# Cnet Reviews The 921



## mindwarp (May 19, 2003)

Check this review... maybe cnet is testing a somewhat different unit that you guys have, but at least they mentioned the dishwire...only that they still say that they are for future use... hmmm go figure


----------



## RAD (Aug 5, 2002)

mindwarp said:


> Check this review... maybe cnet is testing a somewhat different unit that you guys have, but at least they mentioned the dishwire...only that they still say that they are for future use... hmmm go figure


Do you have a link???


----------



## Rodney (Aug 22, 2003)

http://reviews.cnet.com/Dish_Network_Player_DVR_921/4505-6474_7-30799056-2.html?tag=review


----------



## ggw2000 (Dec 22, 2003)

Rodney said:


> http://reviews.cnet.com/Dish_Network_Player_DVR_921/4505-6474_7-30799056-2.html?tag=review


Wonder how much they got paid for this writeup?


----------



## Throwbot (Dec 24, 2003)

ggw2000 said:


> Wonder how much they got paid for this writeup?

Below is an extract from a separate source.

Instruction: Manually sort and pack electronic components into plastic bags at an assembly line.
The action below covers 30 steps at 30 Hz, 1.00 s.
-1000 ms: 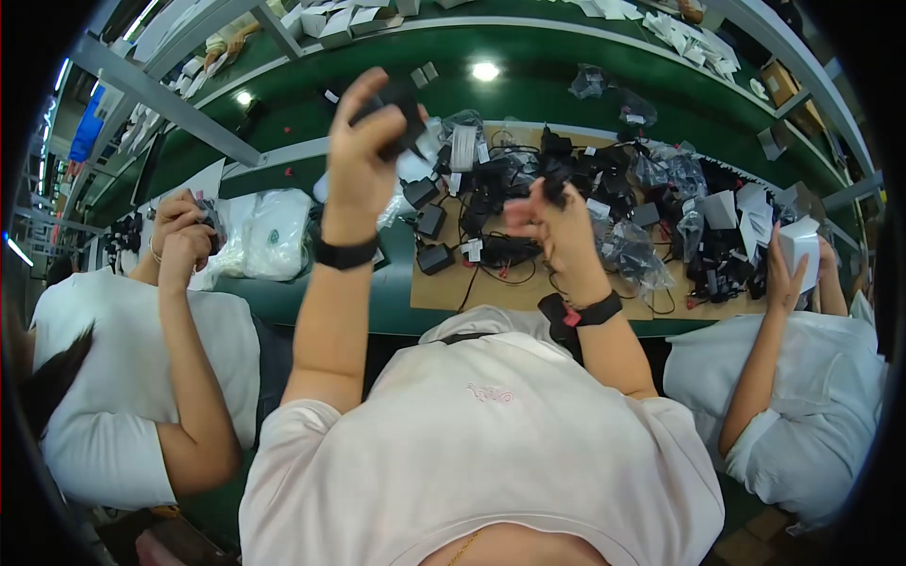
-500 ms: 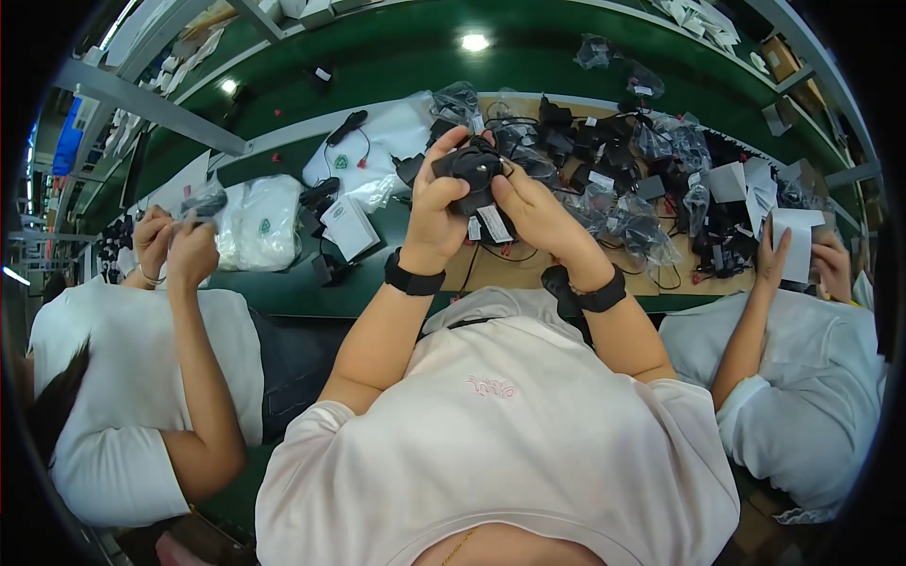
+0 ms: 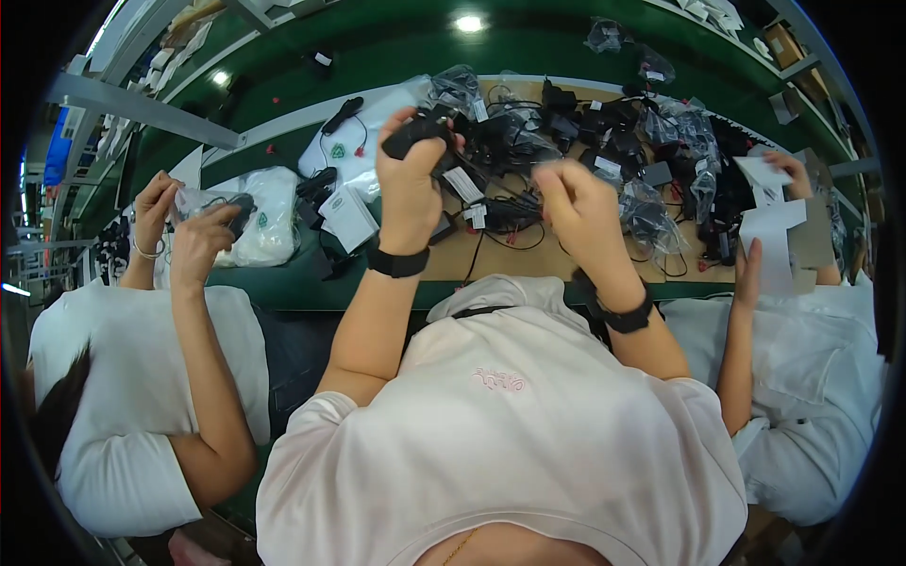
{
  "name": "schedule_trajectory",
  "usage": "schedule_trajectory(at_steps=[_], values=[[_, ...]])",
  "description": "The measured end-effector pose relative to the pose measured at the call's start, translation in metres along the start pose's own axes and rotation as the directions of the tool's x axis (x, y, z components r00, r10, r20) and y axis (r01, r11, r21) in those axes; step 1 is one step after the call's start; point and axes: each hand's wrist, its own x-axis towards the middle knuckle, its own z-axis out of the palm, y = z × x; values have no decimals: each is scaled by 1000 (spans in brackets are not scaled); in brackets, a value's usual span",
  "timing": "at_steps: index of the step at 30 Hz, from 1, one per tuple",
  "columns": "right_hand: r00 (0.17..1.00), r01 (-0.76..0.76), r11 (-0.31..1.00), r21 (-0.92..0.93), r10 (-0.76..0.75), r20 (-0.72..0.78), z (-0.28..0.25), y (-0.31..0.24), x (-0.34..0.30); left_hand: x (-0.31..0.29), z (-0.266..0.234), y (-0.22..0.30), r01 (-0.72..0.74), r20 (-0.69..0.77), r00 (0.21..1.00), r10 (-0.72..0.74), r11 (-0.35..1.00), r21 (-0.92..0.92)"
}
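My left hand (image 3: pixel 411 193) is closed around a black power adapter (image 3: pixel 408 138), raised over the bench; dark cord shows by its fingers. To the right, my right hand (image 3: pixel 578 203) is apart from it, fingers curled together and slightly blurred. What those fingers pinch, if anything, I cannot make out. Below and between my hands lie black cables (image 3: pixel 510 209) and a white label (image 3: pixel 462 185) on brown cardboard. Black wristbands circle both my wrists.
A heap of black adapters (image 3: pixel 604 127) and clear-bagged parts (image 3: pixel 646 212) spreads ahead and right. White booklets (image 3: pixel 349 219) and plastic-wrapped packs (image 3: pixel 266 222) lie left. A co-worker on the left handles a bagged item (image 3: pixel 212 201); one on the right holds white card (image 3: pixel 769 236).
My hands have parted. The left has moved left with the adapter, which both hands held before; the right has moved right and down. The right co-worker's hands have spread apart.
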Motion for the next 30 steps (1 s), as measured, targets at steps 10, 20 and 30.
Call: schedule_trajectory(at_steps=[10,20,30], values=[[893,-364,361,858,396,213,13,48,32,-33,15,-16,103,237,961,-141,981,164],[971,-187,593,783,231,58,58,32,0,-38,13,-30,98,73,993,-92,992,-77],[879,-467,397,790,304,367,38,55,-6,-46,9,-45,127,100,988,-120,990,-67]])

Someone must have kept on bugging them.


----------



## mindwarp (May 19, 2003)

They're not gonna write somethig that would cause E* put their lawyers to work


----------



## Cheezmo (Feb 5, 2004)

Go to the overview and there is a place to add your own ratings/reviews. Let's do it!


----------



## jpoklop (Jan 20, 2004)

CNet's reviews are rarely negative. I have never found them to be objective.


----------